By Alexandra Wexler
Consumers struggling with Covid-19 shutdowns across sub-Saharan
Africa have found a new place to get cash to make ends meet: their
cellphones.
Tidahy Jacquot, 65 years old, a retired ministry of transport
worker who lives in Madagascar's capital city Antananarivo, hasn't
received any government grants or assistance and has been unable to
make his normal income doing odd jobs. But he did get a loan of
60,000 ariary, equivalent to about $16, via his account with French
telecom giant Orange SA.
By depositing more money into his mobile money wallet, he
qualified for a loan and got an answer to his request for cash in
about 10 seconds. He used the digital cash to stock up on rice.
"I am thankful...it was helpful in a critical moment," he
said.
African consumers have long been paying each other for goods and
services on cellphones, making them among the earliest adopters of
mobile money services in the world. The pandemic has turbocharged
the usage of digital cash. It has also hastened the use of
cellphones not just to transfer money, but also to take out loans
and deliver government assistance.
During the pandemic, African governments bolstered the use of
digital payments, known locally as mobile money. The goal was to
reduce the usage of hard currency -- which requires people to meet
face to face and handle physical paper or coins -- as well as to
keep citizens at home.
Mobile money differs from popular payment apps like PayPal in
the West, or Alipay in China, in that it isn't connected to an
underlying bank account. The telecom service processes the
transactions.
Customers dial a code and then follow simple prompts on their
phones, which often are pre-smartphone-era devices and don't
require internet access. They enter the number of the person they
want to send money to and the amount.
The Central Bank of Kenya eliminated transaction fees for
low-value transactions, among other measures, which it said spurred
"a significant increase in the use of mobile money channels by
individuals in both value and number of transactions." The bank
added that the move "helped cushion the most vulnerable households"
and saw 1.6 million more households start using mobile money.
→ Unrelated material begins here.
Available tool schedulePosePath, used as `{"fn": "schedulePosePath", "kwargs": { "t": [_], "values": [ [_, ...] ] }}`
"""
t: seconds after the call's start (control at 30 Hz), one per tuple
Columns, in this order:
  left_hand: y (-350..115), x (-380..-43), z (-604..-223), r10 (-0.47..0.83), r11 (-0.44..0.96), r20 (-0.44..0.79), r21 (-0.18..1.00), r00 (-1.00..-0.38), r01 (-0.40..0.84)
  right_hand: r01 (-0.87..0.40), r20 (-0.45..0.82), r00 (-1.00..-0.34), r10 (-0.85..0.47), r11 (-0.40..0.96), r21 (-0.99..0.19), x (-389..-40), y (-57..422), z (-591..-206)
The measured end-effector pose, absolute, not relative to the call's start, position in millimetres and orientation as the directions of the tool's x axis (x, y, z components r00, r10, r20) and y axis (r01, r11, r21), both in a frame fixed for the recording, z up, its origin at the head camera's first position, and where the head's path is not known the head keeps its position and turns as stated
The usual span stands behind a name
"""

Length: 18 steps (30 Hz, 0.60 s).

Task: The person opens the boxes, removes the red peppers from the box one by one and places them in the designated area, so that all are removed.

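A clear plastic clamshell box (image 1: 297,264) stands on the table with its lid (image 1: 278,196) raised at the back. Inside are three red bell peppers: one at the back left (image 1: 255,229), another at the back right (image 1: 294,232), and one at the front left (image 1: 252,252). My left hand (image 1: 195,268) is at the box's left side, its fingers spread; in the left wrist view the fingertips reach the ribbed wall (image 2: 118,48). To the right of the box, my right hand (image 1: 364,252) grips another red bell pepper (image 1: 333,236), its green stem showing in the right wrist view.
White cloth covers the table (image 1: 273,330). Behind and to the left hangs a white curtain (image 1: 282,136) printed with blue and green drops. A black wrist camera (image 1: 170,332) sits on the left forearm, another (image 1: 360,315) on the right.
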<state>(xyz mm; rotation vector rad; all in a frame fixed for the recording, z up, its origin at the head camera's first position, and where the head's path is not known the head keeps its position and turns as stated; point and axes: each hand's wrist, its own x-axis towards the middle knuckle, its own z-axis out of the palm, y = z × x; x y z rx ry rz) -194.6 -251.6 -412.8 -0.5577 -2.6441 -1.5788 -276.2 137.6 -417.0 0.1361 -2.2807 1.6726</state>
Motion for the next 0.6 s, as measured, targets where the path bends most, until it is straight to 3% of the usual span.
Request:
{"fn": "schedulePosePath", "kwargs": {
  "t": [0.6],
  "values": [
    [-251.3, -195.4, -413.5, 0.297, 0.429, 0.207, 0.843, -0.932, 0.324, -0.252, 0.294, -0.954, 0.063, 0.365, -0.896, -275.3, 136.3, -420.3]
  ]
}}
Mozambique, Zambia and Rwanda cut mobile-money transaction fees
and increased balance and transaction limits. Ghana's government
relaxed regulations that require customers to show their IDs at a
mobile carrier's physical shop in order to purchase a SIM card, to
give more people contactless access to mobile money services.
Nearly half of 1.04 billion registered mobile money accounts
world-wide are in sub-Saharan Africa, according to GSM Association,
a telecommunications trade group.
"We continue to see significant growth in sub-Saharan Africa in
terms of number of mobile money accounts, in terms of active
accounts, value of transactions and volume of transactions [since
March]," said Akinwale Goodluck, head of sub-Saharan Africa at
GSMA.
Government shutdowns restricted workers -- especially those in
the informal sector so prevalent across Africa -- from moving
around and sending physical cash home. The International Monetary
Fund warned in June that it expects gross domestic product per
capita in sub-Saharan Africa to contract 5.4% in 2020, the sharpest
economic contraction since the 1970s, thrusting as many as 39
million people in the region into extreme poverty.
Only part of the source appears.